## What is expected
Search the data for the string "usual" and copy each line where it turns up.

:::::

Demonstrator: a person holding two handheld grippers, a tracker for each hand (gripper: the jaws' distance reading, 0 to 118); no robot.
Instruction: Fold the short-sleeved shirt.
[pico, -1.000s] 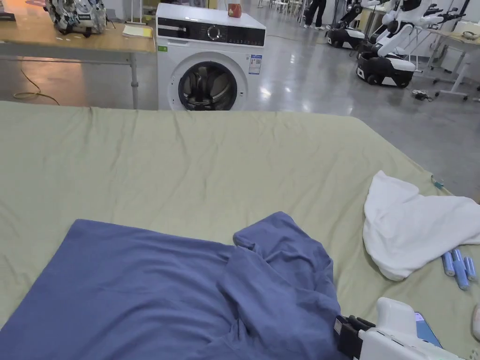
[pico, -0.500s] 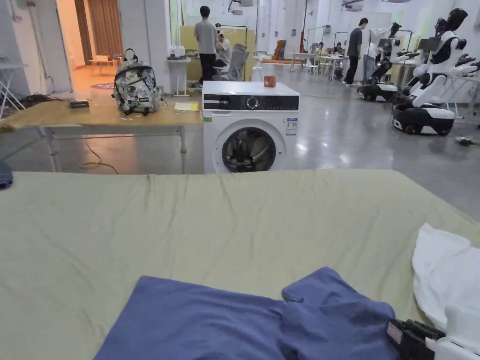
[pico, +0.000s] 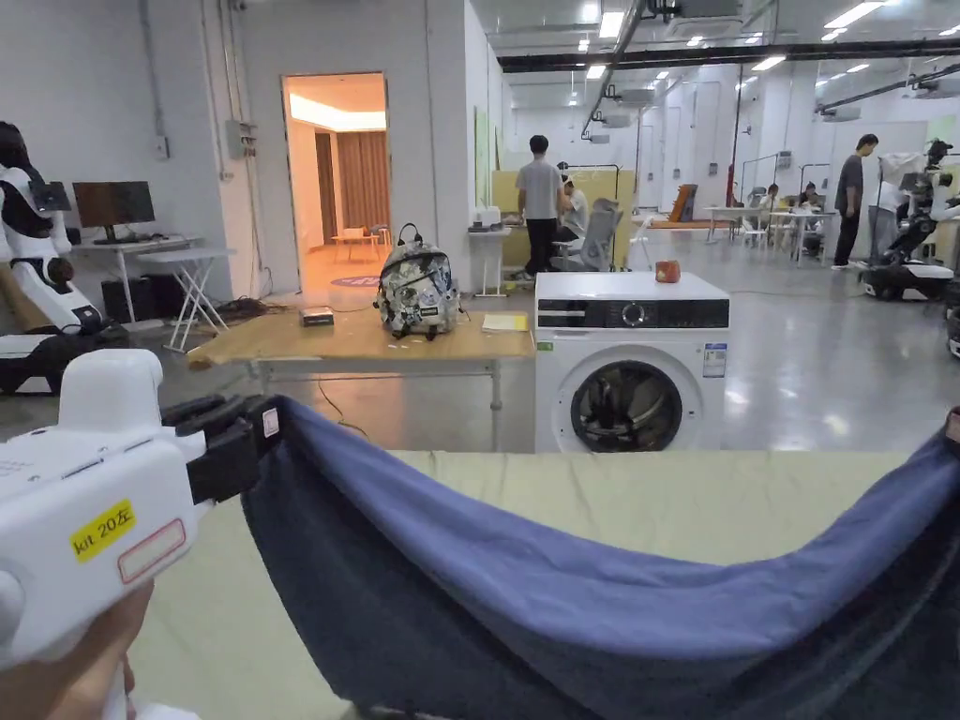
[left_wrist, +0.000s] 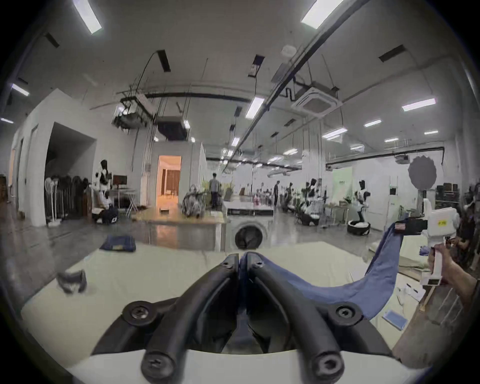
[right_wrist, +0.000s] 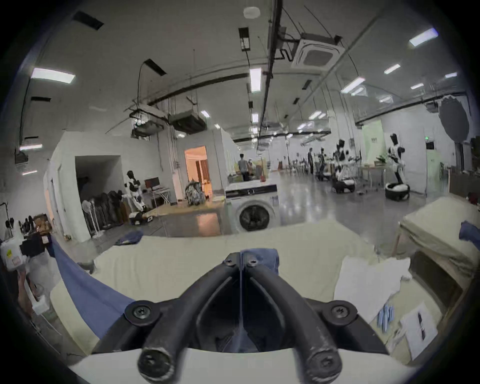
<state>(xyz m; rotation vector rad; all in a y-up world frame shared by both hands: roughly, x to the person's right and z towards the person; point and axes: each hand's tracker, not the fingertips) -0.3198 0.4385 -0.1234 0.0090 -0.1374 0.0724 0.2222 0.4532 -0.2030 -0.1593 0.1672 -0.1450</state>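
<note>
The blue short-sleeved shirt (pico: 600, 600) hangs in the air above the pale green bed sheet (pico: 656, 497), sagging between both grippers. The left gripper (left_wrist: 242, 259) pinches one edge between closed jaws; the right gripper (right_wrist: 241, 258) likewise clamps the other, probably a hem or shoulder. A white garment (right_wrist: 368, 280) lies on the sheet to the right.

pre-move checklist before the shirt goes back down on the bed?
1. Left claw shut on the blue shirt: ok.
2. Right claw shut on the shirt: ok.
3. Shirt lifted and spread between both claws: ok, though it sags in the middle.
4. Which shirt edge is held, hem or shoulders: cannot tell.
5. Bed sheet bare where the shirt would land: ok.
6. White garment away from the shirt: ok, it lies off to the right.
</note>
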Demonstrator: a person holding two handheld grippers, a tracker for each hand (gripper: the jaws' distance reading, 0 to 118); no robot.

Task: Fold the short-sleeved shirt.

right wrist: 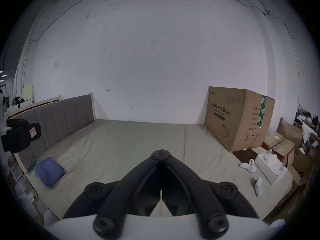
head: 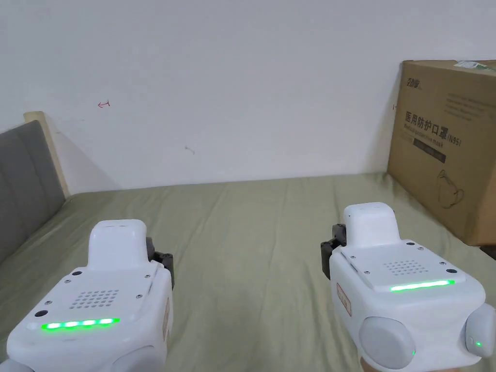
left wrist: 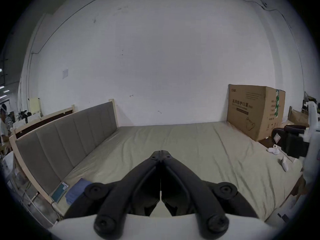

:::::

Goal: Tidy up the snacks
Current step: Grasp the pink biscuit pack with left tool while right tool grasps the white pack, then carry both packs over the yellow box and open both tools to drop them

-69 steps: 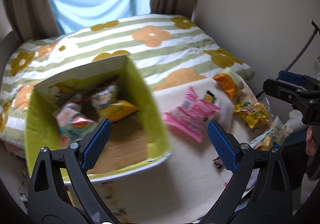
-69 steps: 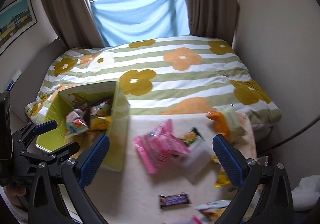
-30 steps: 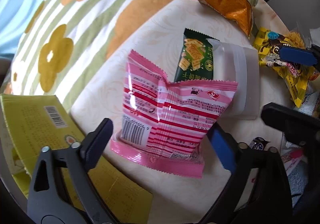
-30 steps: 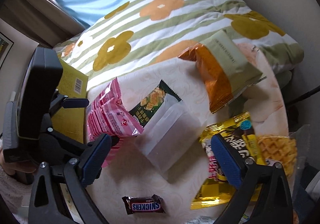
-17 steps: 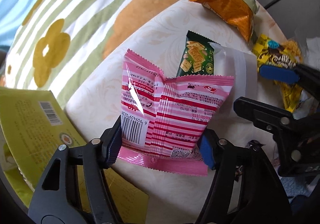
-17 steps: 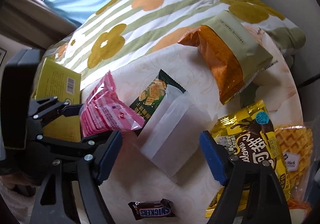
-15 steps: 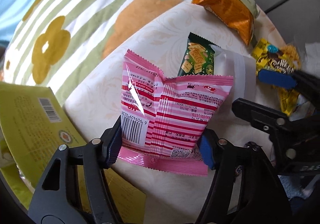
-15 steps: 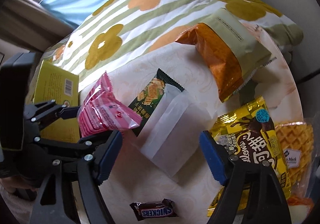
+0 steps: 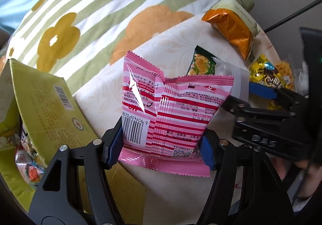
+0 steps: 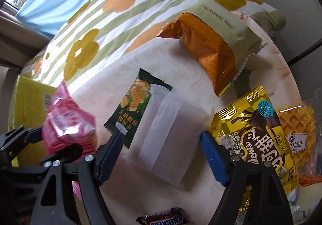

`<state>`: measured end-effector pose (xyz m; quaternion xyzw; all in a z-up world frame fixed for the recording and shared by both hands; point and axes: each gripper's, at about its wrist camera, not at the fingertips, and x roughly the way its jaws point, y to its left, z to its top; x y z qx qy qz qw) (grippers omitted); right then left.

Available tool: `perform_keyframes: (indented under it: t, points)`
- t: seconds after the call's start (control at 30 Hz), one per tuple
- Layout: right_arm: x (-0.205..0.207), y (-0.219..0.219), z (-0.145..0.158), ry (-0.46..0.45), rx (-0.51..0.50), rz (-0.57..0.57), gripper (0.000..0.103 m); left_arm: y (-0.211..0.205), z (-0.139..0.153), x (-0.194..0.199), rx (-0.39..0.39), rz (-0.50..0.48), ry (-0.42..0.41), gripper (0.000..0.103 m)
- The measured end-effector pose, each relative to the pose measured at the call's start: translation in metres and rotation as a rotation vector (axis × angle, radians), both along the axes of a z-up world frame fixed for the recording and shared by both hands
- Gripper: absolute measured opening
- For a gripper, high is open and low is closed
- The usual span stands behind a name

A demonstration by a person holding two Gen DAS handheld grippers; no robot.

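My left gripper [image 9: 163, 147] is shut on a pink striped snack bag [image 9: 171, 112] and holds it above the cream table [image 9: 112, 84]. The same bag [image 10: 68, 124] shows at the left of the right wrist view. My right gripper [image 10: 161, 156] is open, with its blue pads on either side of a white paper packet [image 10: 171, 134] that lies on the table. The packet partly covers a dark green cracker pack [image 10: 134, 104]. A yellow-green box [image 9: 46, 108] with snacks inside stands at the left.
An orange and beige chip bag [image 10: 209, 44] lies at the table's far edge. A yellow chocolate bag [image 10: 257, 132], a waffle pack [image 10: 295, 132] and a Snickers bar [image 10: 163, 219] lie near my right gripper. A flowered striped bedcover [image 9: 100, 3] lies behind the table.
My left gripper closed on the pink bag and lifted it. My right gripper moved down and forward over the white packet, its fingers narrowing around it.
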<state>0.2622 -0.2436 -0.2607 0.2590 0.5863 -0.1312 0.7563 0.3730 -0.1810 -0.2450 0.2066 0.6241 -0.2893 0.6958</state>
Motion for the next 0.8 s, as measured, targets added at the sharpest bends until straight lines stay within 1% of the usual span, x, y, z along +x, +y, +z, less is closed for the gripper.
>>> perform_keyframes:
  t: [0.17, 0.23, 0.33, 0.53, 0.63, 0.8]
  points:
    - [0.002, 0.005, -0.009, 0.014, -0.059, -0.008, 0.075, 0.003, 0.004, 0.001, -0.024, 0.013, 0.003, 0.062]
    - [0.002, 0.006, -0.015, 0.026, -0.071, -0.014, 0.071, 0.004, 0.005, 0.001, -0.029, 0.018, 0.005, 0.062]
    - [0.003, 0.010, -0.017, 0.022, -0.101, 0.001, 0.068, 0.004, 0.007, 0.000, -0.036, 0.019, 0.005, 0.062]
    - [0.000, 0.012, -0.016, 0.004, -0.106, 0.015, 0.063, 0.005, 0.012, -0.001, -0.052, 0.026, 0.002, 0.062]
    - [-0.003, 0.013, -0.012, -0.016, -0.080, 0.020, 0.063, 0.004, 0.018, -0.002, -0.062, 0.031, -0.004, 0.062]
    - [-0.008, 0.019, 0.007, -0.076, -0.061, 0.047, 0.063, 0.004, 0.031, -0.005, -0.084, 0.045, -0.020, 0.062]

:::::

## Solution to this task
- The usual span stands behind a name
Motion for the next 0.8 s, as measured, targets added at the sharpest bends until straight lines stay within 1% of the usual span, x, y, z along +x, +y, +z, less is closed for the gripper.

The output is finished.